3. When Trump Announced His Pull-Out of Syria, Criticism of that Move Came Quickly & From Political Allies
When Trump announced his plans to remove troops from Syria saying ISIS had been defeated, lawmakers, including Republicans Lindsey Graham and Marco Rubio blasted his decision. Wednesday, both spoke out.
Referring to Trump’s tweets, Graham said his “statements set in motion enthusiasm by the enemy we’re fighting – you make people we’re trying to help wonder about us,” Graham said taking a minute to address the attack during the Burr confirmation hearings.
“And I hope the president will look long and hard at where he’s headed in Syria …we’re never going to be safe here if unless we’re willing to help people over there who are willing to stand up to this radical ideology.”
Early Wednesday, White House Press Secretary Sarah Huckabee Sanders deferred comment to the Defense Department.
4. Inexplicably, Vice President Mike Pence Said That ISIS Has Been Defeated Just Hours After the Deadly Attack
A few hours had passed when Vice President Mike Pence, speaking at the Global Chiefs of Mission Conference ‘One Team, One Mission, One Future’ at the Department of State, announced that ISIS had been “defeated” and its Caliphate has “crumbled.” It was widely reported that Pence was briefed on the ISIS-claimed suicide bombing.
NBC’s Richard Engel reported a “senior Kurdish security official” said U.S. service members were “on foot in the center of the city when they were approached by a suicide bomber, claimed by ISIS.”
That does not explain the presence of a civilian and a contractor.
Other reports state that the attack occurred while U.S. personnel were eating in a restaurant, which may be the Princes Palace, as was reported by Syrian media.
Trump’s exit plan is underway as CNN reported, but his National Security adviser John Bolton told reporters US forces would not be leaving Turkey until there were assurances from Turkey that “its Kurdish allies would not be attacked” given some Kurds are considered terrorists by Turkey, it’s reported.
Meanwhile, Kurds have appealed for assistance in continuing the fight against ISIS.
Kurdish YPG soldiers have controlled Manbij since 2016. US forces were said to have begun patrols in that city in December.
5. Over the Christmas Holiday, Trump Tweeted Habitually About Removing Troops From Syria & These May Have Been the ‘Statements’ to Which Graham Referred
“If anybody but your favorite President, Donald J. Trump, announced that, after decimating ISIS in Syria, we were going to bring our troops back home (happy & healthy), that person would be the most popular hero in America.

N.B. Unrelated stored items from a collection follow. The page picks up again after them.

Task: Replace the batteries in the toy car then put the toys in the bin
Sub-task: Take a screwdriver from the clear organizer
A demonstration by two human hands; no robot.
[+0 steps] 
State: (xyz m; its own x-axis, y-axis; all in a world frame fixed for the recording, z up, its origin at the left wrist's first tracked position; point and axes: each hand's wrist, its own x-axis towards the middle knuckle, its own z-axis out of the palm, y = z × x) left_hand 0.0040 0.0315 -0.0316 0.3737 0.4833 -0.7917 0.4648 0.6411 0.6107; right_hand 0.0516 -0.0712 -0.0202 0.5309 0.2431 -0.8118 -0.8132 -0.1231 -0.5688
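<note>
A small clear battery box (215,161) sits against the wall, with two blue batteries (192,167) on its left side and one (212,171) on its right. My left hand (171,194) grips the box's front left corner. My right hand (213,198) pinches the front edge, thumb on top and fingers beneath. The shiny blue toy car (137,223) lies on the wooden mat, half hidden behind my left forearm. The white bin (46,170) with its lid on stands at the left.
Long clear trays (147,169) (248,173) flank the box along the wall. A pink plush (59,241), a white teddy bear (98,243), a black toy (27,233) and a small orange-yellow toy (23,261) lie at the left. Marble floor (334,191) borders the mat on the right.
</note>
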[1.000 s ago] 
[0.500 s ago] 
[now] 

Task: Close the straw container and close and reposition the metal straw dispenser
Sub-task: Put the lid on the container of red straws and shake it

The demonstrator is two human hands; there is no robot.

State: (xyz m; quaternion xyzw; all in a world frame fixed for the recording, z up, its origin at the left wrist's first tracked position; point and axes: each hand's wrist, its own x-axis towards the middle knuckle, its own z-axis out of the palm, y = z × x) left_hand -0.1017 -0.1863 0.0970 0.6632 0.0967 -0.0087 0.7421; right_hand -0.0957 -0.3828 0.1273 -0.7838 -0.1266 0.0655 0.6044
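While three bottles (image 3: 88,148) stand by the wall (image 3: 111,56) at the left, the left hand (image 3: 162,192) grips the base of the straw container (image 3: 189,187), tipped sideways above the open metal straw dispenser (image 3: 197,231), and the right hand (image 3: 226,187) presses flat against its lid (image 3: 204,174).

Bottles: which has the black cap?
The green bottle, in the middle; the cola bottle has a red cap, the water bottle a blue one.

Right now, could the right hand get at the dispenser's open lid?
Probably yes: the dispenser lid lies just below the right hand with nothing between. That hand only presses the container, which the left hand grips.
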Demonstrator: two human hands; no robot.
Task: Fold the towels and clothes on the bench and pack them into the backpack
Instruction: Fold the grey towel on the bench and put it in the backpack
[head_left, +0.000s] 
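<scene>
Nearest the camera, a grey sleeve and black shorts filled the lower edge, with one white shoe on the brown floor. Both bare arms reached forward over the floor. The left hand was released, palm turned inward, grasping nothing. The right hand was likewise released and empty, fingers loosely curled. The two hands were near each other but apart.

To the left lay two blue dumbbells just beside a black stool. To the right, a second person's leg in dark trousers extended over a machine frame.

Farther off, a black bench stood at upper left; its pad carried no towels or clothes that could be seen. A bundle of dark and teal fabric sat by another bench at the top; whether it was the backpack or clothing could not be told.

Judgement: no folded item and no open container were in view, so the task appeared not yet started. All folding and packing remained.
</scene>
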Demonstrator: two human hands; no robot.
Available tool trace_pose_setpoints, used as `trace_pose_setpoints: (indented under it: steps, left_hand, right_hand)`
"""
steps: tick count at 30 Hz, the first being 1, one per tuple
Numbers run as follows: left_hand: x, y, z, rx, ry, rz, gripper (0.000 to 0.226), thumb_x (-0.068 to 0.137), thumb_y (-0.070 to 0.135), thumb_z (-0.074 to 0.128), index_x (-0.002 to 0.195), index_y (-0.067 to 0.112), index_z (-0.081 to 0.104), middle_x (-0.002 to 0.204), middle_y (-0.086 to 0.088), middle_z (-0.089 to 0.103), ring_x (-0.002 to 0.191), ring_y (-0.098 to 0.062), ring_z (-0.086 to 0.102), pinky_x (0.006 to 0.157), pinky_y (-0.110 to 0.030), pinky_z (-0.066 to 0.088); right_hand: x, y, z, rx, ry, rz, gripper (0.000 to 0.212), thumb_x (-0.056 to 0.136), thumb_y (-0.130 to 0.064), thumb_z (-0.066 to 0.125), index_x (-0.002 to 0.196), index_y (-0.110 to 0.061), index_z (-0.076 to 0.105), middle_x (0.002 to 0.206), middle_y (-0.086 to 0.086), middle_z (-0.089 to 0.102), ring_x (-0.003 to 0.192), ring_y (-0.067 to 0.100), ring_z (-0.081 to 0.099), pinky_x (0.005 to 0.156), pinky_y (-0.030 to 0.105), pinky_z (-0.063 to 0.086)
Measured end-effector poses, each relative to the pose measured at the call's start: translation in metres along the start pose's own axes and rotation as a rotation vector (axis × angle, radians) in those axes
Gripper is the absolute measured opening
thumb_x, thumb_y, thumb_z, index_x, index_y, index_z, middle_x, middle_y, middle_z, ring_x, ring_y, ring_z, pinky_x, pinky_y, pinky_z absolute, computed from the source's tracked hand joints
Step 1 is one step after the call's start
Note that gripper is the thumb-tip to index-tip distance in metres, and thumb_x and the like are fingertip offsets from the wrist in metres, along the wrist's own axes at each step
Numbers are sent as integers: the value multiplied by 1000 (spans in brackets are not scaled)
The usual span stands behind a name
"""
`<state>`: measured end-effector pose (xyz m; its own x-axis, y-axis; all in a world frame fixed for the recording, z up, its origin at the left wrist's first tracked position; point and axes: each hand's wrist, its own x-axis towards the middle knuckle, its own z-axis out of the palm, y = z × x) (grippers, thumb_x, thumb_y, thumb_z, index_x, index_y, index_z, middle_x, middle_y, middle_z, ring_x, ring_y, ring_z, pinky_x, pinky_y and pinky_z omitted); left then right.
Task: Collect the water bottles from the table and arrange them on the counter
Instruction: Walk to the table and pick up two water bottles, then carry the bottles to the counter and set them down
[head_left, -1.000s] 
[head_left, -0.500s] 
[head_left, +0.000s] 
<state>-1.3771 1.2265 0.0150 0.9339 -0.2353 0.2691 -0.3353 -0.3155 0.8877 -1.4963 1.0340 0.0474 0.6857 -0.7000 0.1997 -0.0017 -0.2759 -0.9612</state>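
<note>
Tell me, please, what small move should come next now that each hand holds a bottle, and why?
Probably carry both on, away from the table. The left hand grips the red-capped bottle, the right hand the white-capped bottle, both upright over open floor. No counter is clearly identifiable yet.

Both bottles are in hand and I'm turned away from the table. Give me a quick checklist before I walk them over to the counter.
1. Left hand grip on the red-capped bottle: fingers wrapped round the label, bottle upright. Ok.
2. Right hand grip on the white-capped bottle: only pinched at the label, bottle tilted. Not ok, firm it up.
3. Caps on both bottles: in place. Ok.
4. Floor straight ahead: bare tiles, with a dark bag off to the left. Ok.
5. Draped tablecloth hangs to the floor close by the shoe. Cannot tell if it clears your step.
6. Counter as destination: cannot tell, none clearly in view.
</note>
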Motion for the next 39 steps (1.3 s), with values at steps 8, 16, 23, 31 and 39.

With me, hit hard instead by the Fake News Media. Crazy!”
“….going to be there for three months, and that was seven years ago – we never left. When I became President, ISIS was going wild. Now ISIS is largely defeated and other local countries, including Turkey, should be able to easily take care of whatever remains. We’re coming home!”
Meanwhile, ISIS was taking credit for the terror attack that claimed US lives.
The ISIS propaganda so-called news agency Amaq and similar were reporting the suicide bombing and murder.